» **YOUR INSTRUCTIONS**
Write out, character for character, the line containing "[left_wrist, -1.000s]" and all lines after it up to the end of the listing.

» **DATASET EXTRACT**
****

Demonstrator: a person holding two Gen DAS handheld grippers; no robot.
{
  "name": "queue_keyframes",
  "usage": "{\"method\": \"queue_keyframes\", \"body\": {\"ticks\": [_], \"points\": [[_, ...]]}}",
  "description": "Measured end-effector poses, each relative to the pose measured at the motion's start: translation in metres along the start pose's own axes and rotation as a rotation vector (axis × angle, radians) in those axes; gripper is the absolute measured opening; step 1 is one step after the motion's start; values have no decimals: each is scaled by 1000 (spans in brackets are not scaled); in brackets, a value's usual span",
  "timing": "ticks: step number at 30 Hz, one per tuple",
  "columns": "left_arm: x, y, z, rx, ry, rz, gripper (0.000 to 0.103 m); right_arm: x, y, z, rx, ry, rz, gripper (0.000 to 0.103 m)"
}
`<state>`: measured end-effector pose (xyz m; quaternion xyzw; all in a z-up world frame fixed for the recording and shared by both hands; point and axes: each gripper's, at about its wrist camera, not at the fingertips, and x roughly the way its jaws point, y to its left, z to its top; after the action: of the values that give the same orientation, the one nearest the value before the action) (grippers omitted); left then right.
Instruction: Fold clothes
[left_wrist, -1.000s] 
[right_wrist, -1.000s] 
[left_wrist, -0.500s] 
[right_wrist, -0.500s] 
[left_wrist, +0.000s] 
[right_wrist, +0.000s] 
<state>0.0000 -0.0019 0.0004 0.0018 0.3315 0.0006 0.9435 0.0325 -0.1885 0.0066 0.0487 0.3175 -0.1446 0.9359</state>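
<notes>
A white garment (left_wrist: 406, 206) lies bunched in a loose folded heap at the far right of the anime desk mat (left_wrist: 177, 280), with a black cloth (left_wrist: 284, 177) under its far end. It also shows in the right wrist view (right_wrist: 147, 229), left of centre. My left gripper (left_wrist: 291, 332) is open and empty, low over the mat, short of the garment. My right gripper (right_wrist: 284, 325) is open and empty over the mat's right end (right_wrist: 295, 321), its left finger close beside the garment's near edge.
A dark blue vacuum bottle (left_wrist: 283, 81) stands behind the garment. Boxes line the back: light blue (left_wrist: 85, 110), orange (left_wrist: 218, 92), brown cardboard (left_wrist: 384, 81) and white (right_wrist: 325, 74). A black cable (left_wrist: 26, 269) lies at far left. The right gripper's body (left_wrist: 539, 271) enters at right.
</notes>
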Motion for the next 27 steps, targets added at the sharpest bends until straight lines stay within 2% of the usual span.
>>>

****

» **RESPONSE TO THIS TASK**
[left_wrist, -1.000s] 
[right_wrist, -1.000s] 
[left_wrist, -0.500s] 
[right_wrist, -0.500s] 
[left_wrist, +0.000s] 
[right_wrist, +0.000s] 
<state>0.0000 -0.0019 0.0004 0.0018 0.3315 0.0006 0.9435 0.0325 -0.1885 0.0066 0.0487 0.3175 -0.1446 0.9359</state>
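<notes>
A white garment (left_wrist: 406, 206) lies bunched in a loose folded heap at the far right of the anime desk mat (left_wrist: 177, 280), with a black cloth (left_wrist: 284, 177) under its far end. It also shows in the right wrist view (right_wrist: 147, 229), left of centre. My left gripper (left_wrist: 291, 332) is open and empty, low over the mat, short of the garment. My right gripper (right_wrist: 284, 325) is open and empty over the mat's right end (right_wrist: 295, 321), its left finger close beside the garment's near edge.
A dark blue vacuum bottle (left_wrist: 283, 81) stands behind the garment. Boxes line the back: light blue (left_wrist: 85, 110), orange (left_wrist: 218, 92), brown cardboard (left_wrist: 384, 81) and white (right_wrist: 325, 74). A black cable (left_wrist: 26, 269) lies at far left. The right gripper's body (left_wrist: 539, 271) enters at right.
</notes>
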Motion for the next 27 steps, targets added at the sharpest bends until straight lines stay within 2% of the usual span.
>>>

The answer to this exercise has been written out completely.